Texas City ISD originally planned not to serve breakfasts but, after experimenting for a week, found that they couldn’t stop. “The kids would meet us at lunch and say ‘See you tomorrow morning for breakfast,’” Roblyer said. “If they’ll get up, then we need to be there.”
The immediate success of the program has brought smiles to the faces of both sponsors and participants in the program.
Speaking about entertainment programs that the Waco buses have instated, Miller said, “the reaction has been overwhelmingly positive. We’ve heard kids and families say ‘Oh, wow, this is really different.’”
Looking back, Martinez asks, “How could we not have done this? We know going forward that this is something we’re going to continue to do.”
The Future: Lasting Effects of a Nutrition-Filled Summer
When school starts again in August, Molina hopes that the school districts will realize the impact that summer programs have had.
“It helps our district,” Molina said. “[The kids] are going to be learning and playing and staying healthy, because they’re eating. They’ll be so much healthier when they come back in August.”
Molina shares that sentiment with Melissa Tortorici, who works alongside Roblyer as Texas City ISD’s director of communications.
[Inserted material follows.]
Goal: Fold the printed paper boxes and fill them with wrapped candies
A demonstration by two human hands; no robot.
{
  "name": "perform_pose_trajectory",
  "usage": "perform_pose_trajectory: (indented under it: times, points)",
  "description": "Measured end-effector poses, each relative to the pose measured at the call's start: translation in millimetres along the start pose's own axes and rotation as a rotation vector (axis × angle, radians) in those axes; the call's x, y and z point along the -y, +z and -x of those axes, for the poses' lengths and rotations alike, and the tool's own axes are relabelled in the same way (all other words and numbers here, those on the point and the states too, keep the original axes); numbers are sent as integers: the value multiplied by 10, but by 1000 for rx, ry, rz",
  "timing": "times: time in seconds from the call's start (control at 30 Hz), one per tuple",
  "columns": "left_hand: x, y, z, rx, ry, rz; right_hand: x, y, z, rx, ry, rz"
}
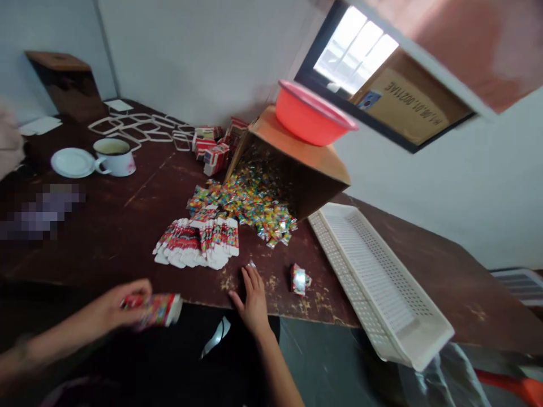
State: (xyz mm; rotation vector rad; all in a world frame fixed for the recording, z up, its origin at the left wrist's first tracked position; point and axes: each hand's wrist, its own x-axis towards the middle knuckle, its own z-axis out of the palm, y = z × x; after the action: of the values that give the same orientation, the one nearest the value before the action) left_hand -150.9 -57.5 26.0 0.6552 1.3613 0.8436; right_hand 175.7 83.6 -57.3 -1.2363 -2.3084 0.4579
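In my left hand (121,305) is a small red printed carton (161,310) with a white end, held over the table's front edge and slightly blurred. My right hand (253,297) rests on the tabletop, thumb and fingers apart, a tiny shiny clear piece (251,264) by its fingertips. To its right lies a small red carton (299,280) with a bright glare on it. Flattened red cartons (197,243) are fanned out beyond my hands. Behind them, colourful sweets in clear packets (250,203) spill from a tipped cardboard box (316,167).
A pink basin (314,116) sits on the cardboard box. The long white plastic basket (382,277) overhangs the table's front edge at the right. Farther back are red cartons (216,158), white frames (136,129), a mug (116,161) and a white lid (73,163).
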Motion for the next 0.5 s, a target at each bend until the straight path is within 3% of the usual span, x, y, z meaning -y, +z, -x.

“Our attitude is not that [the kids] aren’t our responsibility right now,” Tortorici said. “We think that it’s our responsibility to have happy, healthy kids. They will come to school better prepared and ready to learn in August if they’re eating nutritious food during the summer.”
Perhaps the thing that the districts involved in mobile meals so far are most excited about is the ability for this program to spread.
McAllen ISD, which strayed from the retrofitted bus model, wants to encourage other districts with a smaller budget to follow their lead.
“We’re excited that other districts are reaching out and asking how they can do it,” Molina said.
“I encourage those districts to follow suit,” Martinez said. “Find a way and make it happen, because there’s simply no downside to this.”